La libellule de ses huit ans (Martin Page)

« Elle avait pris très tôt l’habitude de ne rien faire pour prouver qu’elle existait, en conséquence bien peu de personnes s’en étaient rendu compte. » Fio Regale est une jeune fille que la vie a baladé de ci de là, lui ôtant ses proches au passage avant de la déposer dans un quotidien sans prétention. L’auteur […]

« Elle avait pris très tôt l’habitude de ne rien faire pour prouver qu’elle existait, en conséquence bien peu de personnes s’en étaient rendu compte. »

Fio Regale est une jeune fille que la vie a baladé de ci de là, lui ôtant ses proches au passage avant de la déposer dans un quotidien sans prétention. L’auteur entoure son héroïne discrète d’un univers étrange et pourtant criant de vérité humaine, dans lequel elle participe à des Soirées toxiques, habite un immeuble où elle est seule locataire et possède un animal de compagnie qu’elle n’a jamais vu. Une personne comme il y a tant de quelqu’un, avec un passé bancal, ses questionnements, perdue sans l’être vraiment.

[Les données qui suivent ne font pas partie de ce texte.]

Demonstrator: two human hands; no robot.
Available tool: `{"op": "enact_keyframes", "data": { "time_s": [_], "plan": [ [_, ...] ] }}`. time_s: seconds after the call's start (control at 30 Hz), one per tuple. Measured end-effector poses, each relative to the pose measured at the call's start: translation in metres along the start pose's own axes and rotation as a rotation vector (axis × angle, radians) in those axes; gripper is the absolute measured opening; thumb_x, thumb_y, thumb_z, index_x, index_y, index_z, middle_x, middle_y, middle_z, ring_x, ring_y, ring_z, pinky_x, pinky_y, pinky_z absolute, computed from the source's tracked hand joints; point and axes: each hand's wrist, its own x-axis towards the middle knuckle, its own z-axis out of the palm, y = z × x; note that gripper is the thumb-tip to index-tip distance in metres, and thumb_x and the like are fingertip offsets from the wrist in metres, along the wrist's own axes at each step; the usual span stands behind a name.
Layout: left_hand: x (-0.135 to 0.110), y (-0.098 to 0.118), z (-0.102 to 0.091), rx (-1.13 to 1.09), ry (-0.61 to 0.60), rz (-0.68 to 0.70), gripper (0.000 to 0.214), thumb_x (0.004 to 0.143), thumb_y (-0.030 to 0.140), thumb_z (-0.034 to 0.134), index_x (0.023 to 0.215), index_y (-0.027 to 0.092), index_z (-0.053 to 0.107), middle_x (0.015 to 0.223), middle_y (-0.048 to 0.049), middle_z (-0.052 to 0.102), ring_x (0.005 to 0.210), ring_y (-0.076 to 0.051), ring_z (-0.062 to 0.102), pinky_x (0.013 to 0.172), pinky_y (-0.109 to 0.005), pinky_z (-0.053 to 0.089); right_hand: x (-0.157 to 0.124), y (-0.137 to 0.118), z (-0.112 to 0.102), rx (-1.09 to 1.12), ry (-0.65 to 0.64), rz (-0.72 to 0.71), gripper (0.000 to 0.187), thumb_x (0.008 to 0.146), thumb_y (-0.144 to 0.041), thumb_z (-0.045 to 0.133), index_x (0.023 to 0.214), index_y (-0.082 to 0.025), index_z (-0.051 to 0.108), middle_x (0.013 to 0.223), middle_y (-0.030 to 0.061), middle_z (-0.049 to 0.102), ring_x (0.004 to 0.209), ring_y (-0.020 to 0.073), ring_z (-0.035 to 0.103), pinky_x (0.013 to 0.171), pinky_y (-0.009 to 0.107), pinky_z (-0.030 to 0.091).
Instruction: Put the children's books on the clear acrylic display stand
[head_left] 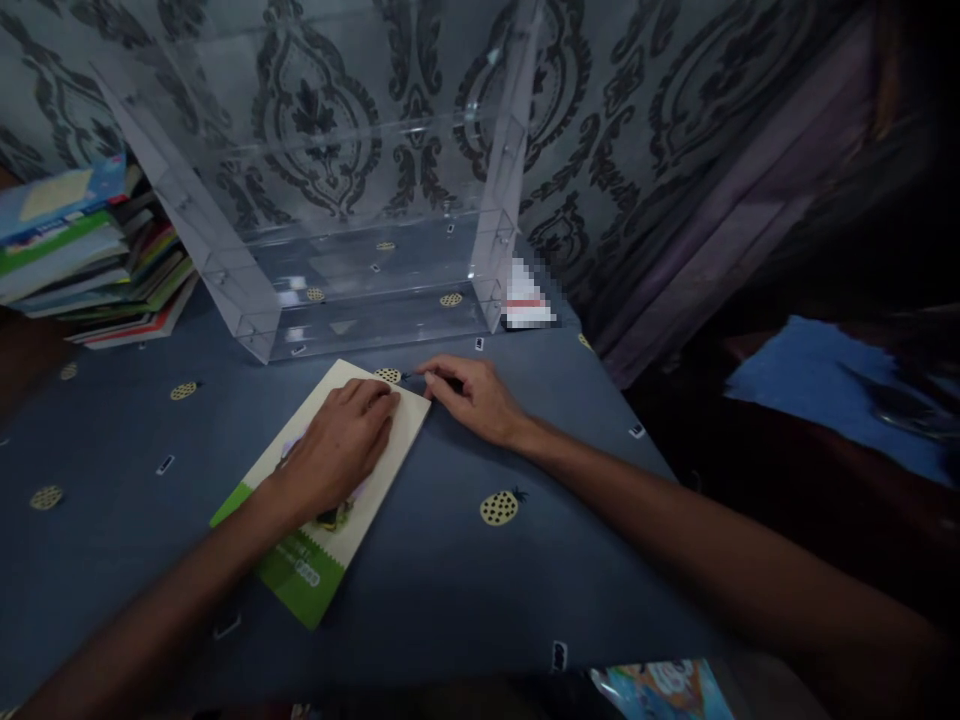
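Booklet, cream with green band, one [360, 510]: lying aslant on the pineapple-print surface [420, 590], in front of a transparent acrylic rack [176, 205].

Left hand [337, 435]: palm down across the cover, fingers lying together, pinching nothing visible.

Right hand [472, 400]: beside the booklet's upper right corner, thumb and forefinger close together; whether they pinch that corner cannot be told.

Step in hand, as judged: steadying the booklet and working at its corner. Next move, as judged: calls for a sure hold on that edge, left hand easing its pressure.

Edges: rack base just beyond the booklet's top; surface's right edge under the right forearm.

Room: bare print either side of the booklet; book stack [60, 250] well apart, far left.
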Motion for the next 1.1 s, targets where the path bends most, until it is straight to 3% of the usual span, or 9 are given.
{"op": "enact_keyframes", "data": {
  "time_s": [0.2,0.3,0.6,0.97,1.1],
  "plan": [
    [0.016,0.033,-0.001,0.133,-0.076,-0.077,0.023,0.099,0.033,0.053,0.109,0.014,0.063,0.116,-0.0148,0.064,0.110,-0.032,0.058,0.089,-0.048,0.053,0.000,0.000,0.000,0.008,0.033,0.016,0.025,0.097,-0.021,0.050,0.108,-0.017,0.071,0.076,0.0010,0.070,0.067,0.0137,0.060,0.065,0.026,0.042],
    [0.019,0.040,0.001,0.219,-0.098,-0.124,0.023,0.097,0.031,0.053,0.108,0.013,0.062,0.118,-0.0178,0.064,0.108,-0.033,0.058,0.087,-0.048,0.054,0.001,-0.001,-0.001,0.022,0.057,0.028,0.024,0.097,-0.021,0.049,0.106,-0.017,0.071,0.075,0.0014,0.071,0.068,0.0148,0.062,0.066,0.026,0.044],
    [0.023,0.049,-0.002,0.331,-0.134,-0.154,0.019,0.097,0.025,0.049,0.099,0.014,0.064,0.107,-0.0159,0.068,0.099,-0.030,0.062,0.079,-0.042,0.057,0.001,-0.002,-0.002,0.062,0.066,0.015,0.022,0.097,-0.021,0.050,0.105,-0.017,0.070,0.073,0.0003,0.070,0.070,0.0145,0.065,0.068,0.026,0.046],
    [0.026,0.050,-0.008,0.323,-0.175,-0.166,0.022,0.098,0.022,0.046,0.097,0.013,0.066,0.110,-0.0161,0.071,0.101,-0.030,0.065,0.062,-0.035,0.058,-0.001,-0.002,-0.001,0.133,0.128,0.017,0.022,0.096,-0.021,0.050,0.107,-0.017,0.069,0.079,0.0022,0.073,0.075,0.0155,0.068,0.073,0.028,0.051],
    [0.026,0.048,-0.009,0.315,-0.159,-0.148,0.022,0.098,0.020,0.045,0.093,0.014,0.065,0.104,-0.0155,0.072,0.098,-0.029,0.066,0.062,-0.035,0.057,-0.001,-0.003,-0.003,0.147,0.151,-0.017,0.022,0.096,-0.022,0.050,0.106,-0.017,0.068,0.078,0.0016,0.073,0.074,0.0152,0.069,0.074,0.028,0.052]
  ]
}}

Pour gagner sa vie, convaincue que chacun a quelque chose à cacher, Fio envoie à des célébrités des lettres de menaces dans lesquelles elle promet de taire en échange d’une rançon des secrets qu’elle ne connait pas. La peinture fait partie du piège, et pour éviter qu’on ne la remarque Fio peint le temps que dure l’attente le lieu de rendez-vous, récupère son argent, et s’en va.

Prétexte à la discrétion, ses toiles finissent par attirer l’attention et la propulsent malgré elle dans le monde de l’art. Petit à petit, on la présente, on l’habille, on la montre, on l’imagine, ses tableaux font parler et la rendent prisonnière de ce que d’autres font d’elle. Fio semble distanciée de tout, ni mal ni bien, elle vit comme viennent les choses et contemple les évènements qui lui arrivent avec un étonnement naïf de pourquoi moi ? Elle subit un bonheur que des gens lui ont imaginé, bouleversant ses habitudes tranquilles, quelque chose d’un peu trop grand pour elle qui la perd dans des tourbillons de vie qui ne lui correspondent pas.

Né en 1975, Martin Page est notamment l’auteur de Comment je suis devenu stupide et d’Une parfaite journée parfaite.